Selon la NARSA, le comité de veille, rattaché au comité permanent de la sécurité routière, a ordonné le contrôle effectif des infractions commises par les véhicules portant des plaques d’immatriculation diplomatiques, conformément à la note-cadre émise par le ministère des Affaires étrangères.
Le comité a lancé le contrôle des infractions relevées par les radars fixes et commises par les véhicules immatriculés à l’étranger, souligne le communiqué.
Il a déployé un dispositif de contrôle de la vitesse maximale des deux-roues motorisés, ainsi que de et vérification du respect de leurs caractéristiques techniques, à l’aide d'un nouvel appareil appelé "speedomètres", ajoute la même source.
Par ailleurs, le communiqué dresse le bilan des accidents corporels de la circulation survenus en juillet 2025, faisant état d'une baisse de 5,2 % du nombre de décès et de 3,2 % du nombre de victimes.
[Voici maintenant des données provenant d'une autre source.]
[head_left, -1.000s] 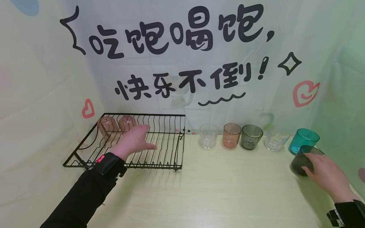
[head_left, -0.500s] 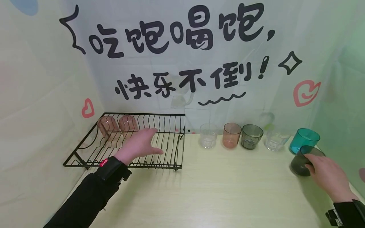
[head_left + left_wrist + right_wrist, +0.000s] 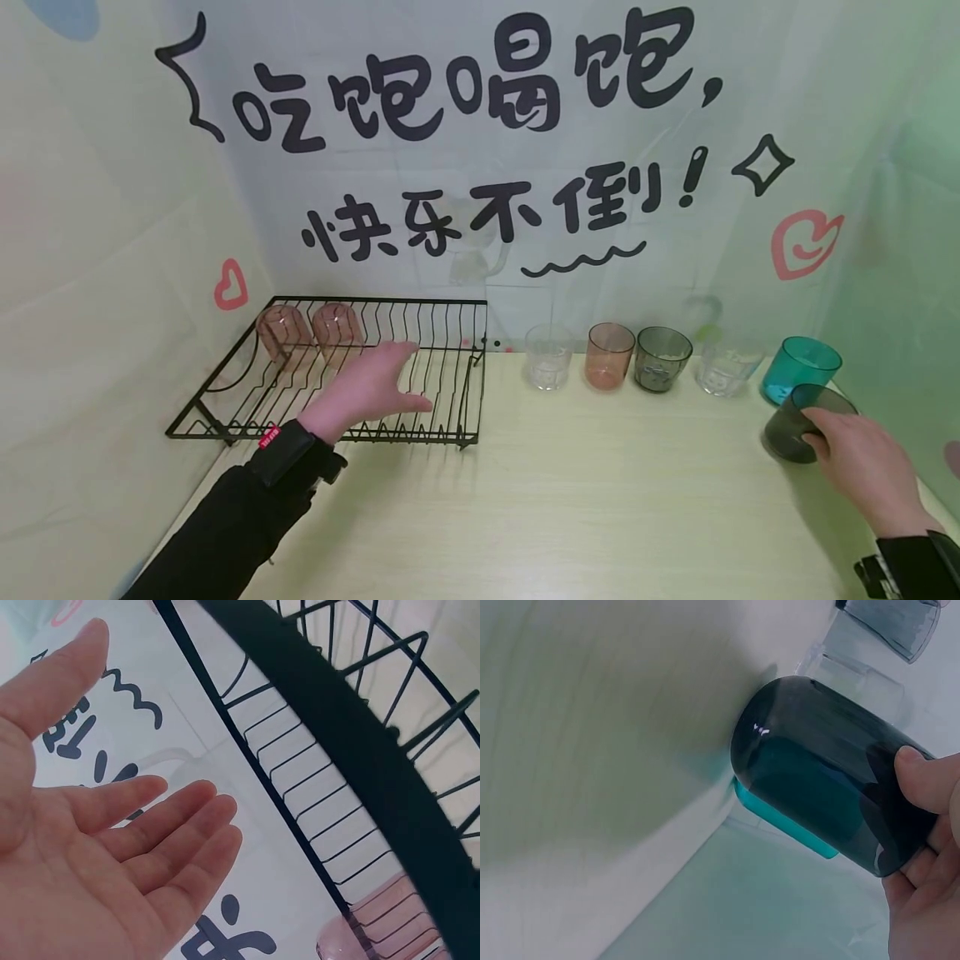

Concernant les statistiques des accidents de la route en dehors du périmètre urbain, "des résultats très positifs ont été enregistrés, avec une baisse de 9,5 % du nombre d'accidents, de 24,8 % du nombre de décès et de 16,6 % du nombre total de victimes", poursuit le communiqué, faisant état d'une baisse de 32 % de décès parmi les utilisateurs de motos à deux et trois roues.
Quant au milieu urbain, il a été constaté une hausse de 8,1% du nombre d'accidents, tandis que le nombre de décès et de victimes ont affiché une hausse respective de 48,9 % et de 4,2 %.